Exercise instructions: A line below contains "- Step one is", and a later one contains "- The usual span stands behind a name". Repeat both, with every line between them, exactly.

(Information given Opens)

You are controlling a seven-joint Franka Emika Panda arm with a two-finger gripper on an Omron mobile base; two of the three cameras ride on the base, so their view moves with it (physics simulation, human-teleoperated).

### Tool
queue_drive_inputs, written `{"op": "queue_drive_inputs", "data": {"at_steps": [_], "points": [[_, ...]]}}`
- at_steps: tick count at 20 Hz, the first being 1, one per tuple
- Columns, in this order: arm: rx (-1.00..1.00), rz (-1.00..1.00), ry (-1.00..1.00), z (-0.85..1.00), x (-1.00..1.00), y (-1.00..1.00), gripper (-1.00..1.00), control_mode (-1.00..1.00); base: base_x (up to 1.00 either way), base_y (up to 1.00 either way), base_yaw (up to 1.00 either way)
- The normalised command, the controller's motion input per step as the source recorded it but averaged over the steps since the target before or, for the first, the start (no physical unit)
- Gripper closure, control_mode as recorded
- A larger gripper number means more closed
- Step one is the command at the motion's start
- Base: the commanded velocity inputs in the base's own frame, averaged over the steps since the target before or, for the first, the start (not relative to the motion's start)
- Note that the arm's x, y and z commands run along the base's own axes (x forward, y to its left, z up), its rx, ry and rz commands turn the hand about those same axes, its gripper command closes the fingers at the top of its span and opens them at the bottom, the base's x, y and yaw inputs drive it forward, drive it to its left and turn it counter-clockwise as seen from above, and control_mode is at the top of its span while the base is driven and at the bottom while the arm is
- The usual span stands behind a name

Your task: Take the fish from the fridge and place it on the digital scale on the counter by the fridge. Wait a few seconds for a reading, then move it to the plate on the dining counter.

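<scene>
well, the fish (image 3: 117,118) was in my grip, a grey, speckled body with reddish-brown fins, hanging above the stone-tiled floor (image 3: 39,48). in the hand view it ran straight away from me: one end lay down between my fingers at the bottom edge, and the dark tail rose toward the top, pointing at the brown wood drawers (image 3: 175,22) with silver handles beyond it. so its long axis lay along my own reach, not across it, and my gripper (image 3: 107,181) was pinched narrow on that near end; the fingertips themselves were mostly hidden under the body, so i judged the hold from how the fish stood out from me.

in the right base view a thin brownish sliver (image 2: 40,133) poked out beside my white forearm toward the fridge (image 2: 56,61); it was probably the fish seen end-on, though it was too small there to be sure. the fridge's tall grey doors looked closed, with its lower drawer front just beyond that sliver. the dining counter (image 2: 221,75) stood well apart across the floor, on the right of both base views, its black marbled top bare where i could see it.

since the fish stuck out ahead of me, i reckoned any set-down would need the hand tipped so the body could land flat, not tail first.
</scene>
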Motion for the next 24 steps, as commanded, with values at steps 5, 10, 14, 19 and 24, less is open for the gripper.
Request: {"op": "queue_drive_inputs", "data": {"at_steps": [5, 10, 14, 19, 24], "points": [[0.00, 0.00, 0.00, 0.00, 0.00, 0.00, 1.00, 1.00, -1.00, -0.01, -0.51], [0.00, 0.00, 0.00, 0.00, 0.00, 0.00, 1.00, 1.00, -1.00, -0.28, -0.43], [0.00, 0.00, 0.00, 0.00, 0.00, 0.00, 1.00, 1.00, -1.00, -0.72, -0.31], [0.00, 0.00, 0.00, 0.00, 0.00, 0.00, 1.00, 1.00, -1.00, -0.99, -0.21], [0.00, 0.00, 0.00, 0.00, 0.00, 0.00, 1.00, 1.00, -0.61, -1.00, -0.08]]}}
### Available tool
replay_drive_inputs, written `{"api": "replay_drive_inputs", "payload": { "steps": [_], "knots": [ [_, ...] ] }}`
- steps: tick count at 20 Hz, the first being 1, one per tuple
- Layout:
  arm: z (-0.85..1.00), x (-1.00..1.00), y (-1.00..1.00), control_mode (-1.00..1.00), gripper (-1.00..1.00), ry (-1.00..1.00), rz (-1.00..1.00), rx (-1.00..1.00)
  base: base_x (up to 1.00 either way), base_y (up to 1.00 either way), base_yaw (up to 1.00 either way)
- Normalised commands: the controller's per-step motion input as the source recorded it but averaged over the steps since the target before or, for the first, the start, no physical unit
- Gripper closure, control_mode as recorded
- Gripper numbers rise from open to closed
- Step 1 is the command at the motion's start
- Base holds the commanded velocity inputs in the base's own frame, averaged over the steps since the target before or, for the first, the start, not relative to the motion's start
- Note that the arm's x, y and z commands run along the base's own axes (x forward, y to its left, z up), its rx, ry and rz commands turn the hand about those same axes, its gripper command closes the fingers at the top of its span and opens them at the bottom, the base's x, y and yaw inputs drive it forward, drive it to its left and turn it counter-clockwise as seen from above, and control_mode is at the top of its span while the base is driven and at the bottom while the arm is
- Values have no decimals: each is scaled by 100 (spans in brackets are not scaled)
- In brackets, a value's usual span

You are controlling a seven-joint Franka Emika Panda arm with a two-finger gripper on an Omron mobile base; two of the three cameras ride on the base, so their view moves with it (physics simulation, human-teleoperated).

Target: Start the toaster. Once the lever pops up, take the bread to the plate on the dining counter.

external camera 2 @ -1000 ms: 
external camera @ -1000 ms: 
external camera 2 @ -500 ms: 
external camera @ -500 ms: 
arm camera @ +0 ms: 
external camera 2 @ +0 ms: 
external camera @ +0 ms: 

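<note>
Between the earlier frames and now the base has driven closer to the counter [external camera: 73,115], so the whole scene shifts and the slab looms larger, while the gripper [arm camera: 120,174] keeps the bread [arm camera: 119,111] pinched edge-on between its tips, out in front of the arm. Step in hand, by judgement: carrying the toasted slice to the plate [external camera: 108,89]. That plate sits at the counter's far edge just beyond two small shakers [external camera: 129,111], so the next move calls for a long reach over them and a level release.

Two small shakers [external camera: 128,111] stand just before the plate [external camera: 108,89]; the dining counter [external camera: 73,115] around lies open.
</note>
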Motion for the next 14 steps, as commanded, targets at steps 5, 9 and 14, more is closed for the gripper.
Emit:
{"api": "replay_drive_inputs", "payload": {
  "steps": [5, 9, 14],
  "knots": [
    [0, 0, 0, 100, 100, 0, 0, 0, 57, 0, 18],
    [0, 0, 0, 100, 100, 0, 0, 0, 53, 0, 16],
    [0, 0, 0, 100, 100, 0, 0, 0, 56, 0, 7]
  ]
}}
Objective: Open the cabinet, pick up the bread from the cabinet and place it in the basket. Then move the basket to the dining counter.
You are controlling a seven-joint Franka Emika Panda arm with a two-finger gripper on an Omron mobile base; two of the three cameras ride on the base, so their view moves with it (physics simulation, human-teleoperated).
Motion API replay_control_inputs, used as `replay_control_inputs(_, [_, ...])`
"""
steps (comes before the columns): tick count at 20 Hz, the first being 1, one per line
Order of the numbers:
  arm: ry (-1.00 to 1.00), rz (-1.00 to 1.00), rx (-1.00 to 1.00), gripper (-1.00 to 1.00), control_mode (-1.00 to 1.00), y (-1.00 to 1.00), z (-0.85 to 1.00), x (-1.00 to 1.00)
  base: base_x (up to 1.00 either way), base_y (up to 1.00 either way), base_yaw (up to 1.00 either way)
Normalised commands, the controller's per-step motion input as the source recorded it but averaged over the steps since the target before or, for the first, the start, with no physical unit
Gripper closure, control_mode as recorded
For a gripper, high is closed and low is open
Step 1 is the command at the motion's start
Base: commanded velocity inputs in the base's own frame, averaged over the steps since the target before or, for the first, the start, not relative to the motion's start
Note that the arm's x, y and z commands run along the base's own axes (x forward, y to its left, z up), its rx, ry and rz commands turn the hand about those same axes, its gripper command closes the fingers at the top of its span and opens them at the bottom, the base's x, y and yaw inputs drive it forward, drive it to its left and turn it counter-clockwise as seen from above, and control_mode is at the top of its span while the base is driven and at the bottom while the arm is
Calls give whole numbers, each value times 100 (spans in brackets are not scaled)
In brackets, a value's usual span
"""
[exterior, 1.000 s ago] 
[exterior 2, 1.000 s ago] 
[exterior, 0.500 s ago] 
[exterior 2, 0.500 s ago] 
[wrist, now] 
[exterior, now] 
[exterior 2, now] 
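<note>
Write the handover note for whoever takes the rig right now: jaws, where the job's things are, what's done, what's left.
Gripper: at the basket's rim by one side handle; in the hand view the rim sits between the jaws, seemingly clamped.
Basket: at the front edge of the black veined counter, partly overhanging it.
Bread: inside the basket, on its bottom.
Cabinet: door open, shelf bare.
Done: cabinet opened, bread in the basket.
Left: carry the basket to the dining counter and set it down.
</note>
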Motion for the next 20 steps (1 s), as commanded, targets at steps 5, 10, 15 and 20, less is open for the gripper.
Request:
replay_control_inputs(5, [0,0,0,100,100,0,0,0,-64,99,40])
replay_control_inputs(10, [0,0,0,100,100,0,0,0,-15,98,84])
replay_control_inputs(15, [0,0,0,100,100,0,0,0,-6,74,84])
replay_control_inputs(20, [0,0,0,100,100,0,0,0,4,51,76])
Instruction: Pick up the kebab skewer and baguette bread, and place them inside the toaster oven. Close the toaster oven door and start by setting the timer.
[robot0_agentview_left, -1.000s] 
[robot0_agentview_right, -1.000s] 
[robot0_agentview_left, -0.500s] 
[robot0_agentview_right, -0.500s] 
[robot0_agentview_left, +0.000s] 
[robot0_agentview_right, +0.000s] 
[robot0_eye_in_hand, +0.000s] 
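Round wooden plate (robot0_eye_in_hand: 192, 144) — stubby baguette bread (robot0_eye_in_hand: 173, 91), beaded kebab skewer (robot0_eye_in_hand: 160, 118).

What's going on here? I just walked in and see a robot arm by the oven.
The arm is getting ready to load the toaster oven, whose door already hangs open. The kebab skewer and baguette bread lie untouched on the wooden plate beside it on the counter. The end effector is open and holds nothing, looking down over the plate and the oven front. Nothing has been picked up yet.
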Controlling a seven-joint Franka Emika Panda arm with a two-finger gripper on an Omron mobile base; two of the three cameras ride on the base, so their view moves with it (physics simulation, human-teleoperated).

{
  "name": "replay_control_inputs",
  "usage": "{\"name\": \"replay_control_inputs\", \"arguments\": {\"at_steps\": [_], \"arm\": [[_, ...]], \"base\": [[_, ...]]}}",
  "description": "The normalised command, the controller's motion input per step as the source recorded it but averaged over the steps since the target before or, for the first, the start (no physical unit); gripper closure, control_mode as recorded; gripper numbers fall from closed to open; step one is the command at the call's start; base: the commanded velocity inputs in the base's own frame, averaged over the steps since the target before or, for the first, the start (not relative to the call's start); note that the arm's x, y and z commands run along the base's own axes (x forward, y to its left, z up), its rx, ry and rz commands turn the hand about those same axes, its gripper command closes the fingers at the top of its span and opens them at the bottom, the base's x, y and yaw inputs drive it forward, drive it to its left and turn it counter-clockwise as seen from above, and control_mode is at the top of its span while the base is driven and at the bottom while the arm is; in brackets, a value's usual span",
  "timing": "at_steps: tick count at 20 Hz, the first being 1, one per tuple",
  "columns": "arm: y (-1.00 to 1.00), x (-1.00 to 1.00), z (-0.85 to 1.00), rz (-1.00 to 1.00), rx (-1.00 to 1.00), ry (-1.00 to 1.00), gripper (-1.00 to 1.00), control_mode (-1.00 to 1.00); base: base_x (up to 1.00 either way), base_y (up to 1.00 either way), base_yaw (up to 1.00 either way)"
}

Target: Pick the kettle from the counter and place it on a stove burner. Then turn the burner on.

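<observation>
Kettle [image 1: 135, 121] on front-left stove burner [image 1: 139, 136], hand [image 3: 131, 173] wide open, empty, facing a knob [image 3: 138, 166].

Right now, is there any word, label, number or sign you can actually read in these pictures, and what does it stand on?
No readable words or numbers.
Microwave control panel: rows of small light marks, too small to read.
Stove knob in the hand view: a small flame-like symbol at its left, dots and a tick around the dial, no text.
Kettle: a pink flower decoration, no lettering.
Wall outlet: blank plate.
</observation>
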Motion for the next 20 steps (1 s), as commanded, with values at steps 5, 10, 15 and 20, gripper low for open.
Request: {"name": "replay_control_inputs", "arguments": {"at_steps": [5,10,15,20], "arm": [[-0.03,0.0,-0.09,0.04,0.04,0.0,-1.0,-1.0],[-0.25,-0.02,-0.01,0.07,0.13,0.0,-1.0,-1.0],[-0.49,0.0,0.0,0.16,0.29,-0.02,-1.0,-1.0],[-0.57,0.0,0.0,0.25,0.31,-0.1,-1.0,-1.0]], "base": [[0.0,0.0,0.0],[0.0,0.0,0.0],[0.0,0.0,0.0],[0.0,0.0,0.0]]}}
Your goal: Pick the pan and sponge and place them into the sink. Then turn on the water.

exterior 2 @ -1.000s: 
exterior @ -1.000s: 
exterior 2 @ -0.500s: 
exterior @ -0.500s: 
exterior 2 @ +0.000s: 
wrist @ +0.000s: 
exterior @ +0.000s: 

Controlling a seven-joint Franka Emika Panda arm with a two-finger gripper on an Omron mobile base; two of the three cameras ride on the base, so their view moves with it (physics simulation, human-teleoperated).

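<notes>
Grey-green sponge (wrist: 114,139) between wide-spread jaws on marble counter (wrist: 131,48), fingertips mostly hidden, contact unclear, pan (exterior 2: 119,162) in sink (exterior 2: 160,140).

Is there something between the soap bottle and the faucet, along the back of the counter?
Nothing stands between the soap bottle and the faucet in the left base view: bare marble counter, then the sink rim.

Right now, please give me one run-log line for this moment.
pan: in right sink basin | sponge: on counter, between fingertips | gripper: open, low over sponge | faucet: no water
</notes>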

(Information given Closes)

Response to this exercise:
- Step one is the command at the motion's start
- Base: the commanded velocity inputs in the base's own frame, averaged over the steps since the target before or, for the first, the start (not relative to the motion's start)
- Note that the arm's x, y and z commands run along the base's own axes (x forward, y to its left, z up), its rx, ry and rz commands turn the hand about those same axes, its gripper command closes the fingers at the top of its span and opens them at the bottom, the base's x, y and yaw inputs drive it forward, drive it to its left and turn it counter-clockwise as seen from above, and control_mode is at the top of its span while the base is driven and at the bottom while the arm is
- The usual span stands behind a name

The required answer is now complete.